A sense of Mike
When my partner Mike died in March 2011, his best friend Charlie came up from Seattle to speak at Mike’s memorial.

Charlie and Mike at a disarmament conference in the 1990s.
He spoke eloquently about the many things that bound them together: their involvement in the peace and disarmament movement, their shared interest in military history (know your enemy) and their shared, lifelong love of baseball. Although he told me afterwards that he hadn’t been sure if he should, he also talked about their shared enslavement by the demon drink. It was the elephant in the room and in their lives. Someone needed to address it and who better than a fellow traveller who’d succeeded in getting the elephant off his back. At the end of his speech he said that in honour of Mike and their love of baseball, whenever the Blue Jays came to Seattle, he would go to one of the games in Mike’s memory. During the reception, I told him I’d rather like to be at that game.
And so a tradition was born. I’ve just come back from the 8th annual Mike Wallace Memorial baseball game in Seattle. Not that anyone other than Charlie, his wife Robbie and I ever call it that, but that is exactly what it is.

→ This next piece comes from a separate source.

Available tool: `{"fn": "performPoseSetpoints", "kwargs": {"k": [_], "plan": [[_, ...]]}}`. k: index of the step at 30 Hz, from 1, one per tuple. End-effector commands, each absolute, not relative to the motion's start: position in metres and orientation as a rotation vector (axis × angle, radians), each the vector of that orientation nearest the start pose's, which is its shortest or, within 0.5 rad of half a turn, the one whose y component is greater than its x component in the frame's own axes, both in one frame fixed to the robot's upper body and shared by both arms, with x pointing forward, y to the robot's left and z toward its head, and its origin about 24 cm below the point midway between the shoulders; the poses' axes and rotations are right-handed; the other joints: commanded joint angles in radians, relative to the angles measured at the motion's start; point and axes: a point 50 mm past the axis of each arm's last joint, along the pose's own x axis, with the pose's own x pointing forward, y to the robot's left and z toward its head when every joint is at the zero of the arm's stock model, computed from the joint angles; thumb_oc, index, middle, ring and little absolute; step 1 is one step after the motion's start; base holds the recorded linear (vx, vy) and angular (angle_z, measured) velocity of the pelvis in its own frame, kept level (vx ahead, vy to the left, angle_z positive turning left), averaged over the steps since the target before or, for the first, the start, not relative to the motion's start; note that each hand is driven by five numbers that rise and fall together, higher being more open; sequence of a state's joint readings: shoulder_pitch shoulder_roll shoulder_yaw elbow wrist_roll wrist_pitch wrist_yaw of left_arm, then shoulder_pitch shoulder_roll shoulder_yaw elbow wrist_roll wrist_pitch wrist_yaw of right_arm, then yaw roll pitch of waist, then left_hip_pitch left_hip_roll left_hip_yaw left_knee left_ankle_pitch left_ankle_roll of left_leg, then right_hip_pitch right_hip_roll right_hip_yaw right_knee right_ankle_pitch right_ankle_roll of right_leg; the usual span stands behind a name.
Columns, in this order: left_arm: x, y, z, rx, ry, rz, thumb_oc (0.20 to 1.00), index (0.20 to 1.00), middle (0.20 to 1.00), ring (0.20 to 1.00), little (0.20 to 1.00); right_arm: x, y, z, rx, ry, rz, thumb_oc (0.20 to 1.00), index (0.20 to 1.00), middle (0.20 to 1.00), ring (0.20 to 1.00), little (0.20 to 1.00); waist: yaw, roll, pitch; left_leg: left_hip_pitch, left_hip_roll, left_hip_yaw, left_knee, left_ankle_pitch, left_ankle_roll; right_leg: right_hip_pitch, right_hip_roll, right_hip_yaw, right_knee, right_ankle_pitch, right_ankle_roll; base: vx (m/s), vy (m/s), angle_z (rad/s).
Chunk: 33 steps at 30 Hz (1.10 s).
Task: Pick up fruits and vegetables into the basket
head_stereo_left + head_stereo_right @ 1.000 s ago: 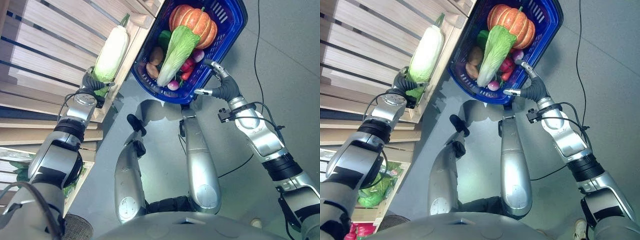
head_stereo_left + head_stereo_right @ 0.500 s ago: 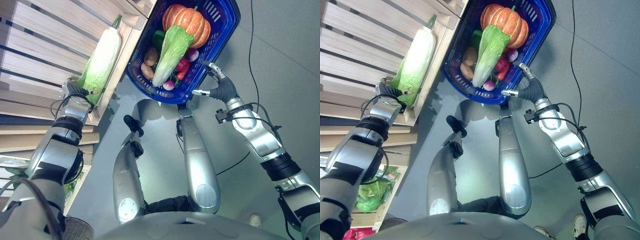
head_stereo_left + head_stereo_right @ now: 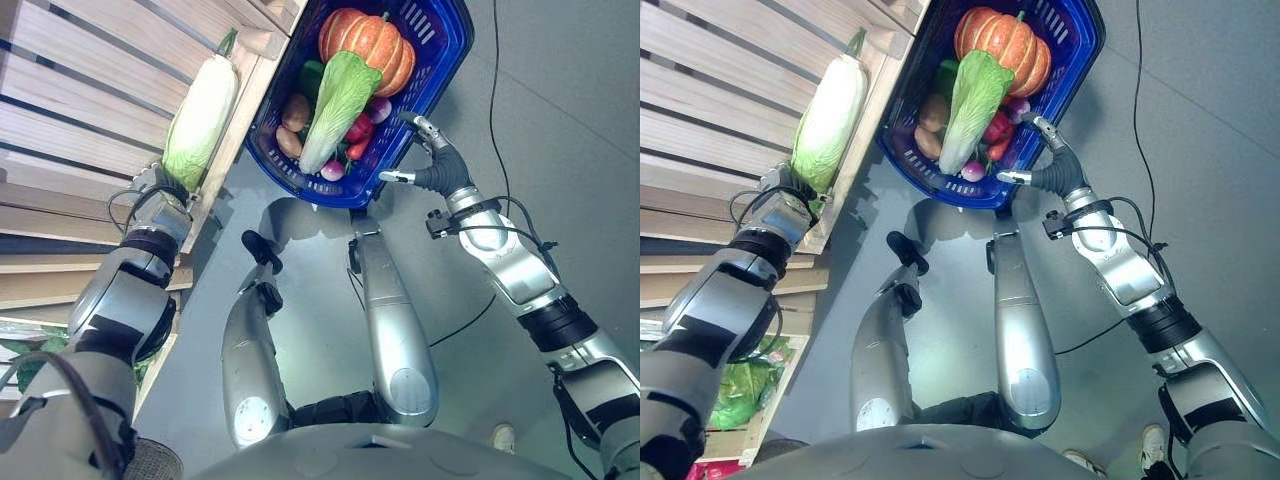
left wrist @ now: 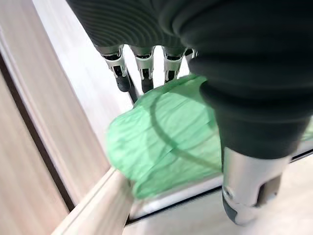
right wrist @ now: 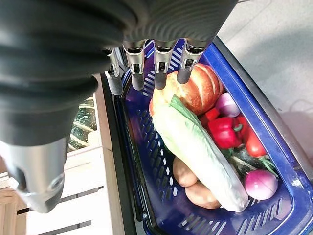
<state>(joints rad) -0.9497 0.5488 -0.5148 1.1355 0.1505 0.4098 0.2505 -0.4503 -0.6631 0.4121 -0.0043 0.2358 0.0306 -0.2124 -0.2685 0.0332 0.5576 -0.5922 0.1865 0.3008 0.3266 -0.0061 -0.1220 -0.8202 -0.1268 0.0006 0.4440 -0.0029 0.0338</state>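
Cabbage (image 3: pixel 201 122) lies on the wooden shelf (image 3: pixel 90 120); left hand (image 3: pixel 160 186) touches its leafy end, fingers straight. Right hand (image 3: pixel 428 160), fingers spread, is beside the blue basket (image 3: pixel 447 60).

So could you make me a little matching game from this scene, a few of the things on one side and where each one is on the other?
Things:
1. pumpkin
2. long cabbage outside the basket
3. left hand
4. right hand

Places:
A. at the leafy end of a cabbage, by the wooden crates
B. open beside the blue basket
C. lying on a wooden crate edge
D. in the basket's far end

Pairs: 1-D, 2-C, 3-A, 4-B
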Motion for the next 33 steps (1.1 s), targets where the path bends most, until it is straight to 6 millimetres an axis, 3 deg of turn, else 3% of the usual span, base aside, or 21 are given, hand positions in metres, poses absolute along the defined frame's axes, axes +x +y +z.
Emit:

I am so very glad that Charlie made that comment at the memorial, because it would have been so easy to have lost touch with these lovely people after Mike’s death. Instead I see them every summer.
Under ordinary circumstances I would not venture into Trumpland, but traditions are traditions and almost nobody in Seattle voted for the “tangerine wankmaggot” (my favourite sign from a recent protest about the wankmaggot’s visit to Scotland).
I remember trips down to Seattle with Mike to see the Blue Jays play. On one occasion the US border guard took one look at the Jays cap on Mike’s head, grinned and said, “Well, I know why you’re here”, handed us back our drivers’ licences and sent us on our way. I’m sure it’s been illegal for border guards to smile since 9/11, just as it is no longer possible to get in without a passport. This year the surly border guard notched it up a level.
Guard: Where are you going?
Me: Seattle.
Guard: Purpose of your visit?
Me: To visit friends and go to a Blue Jays game.
Guard: How do you know these friends?
Me: Oh, gosh, I’ve known them for 25 years.
Guard: I didn’t ask you how long you’d known them, I asked you how you knew them.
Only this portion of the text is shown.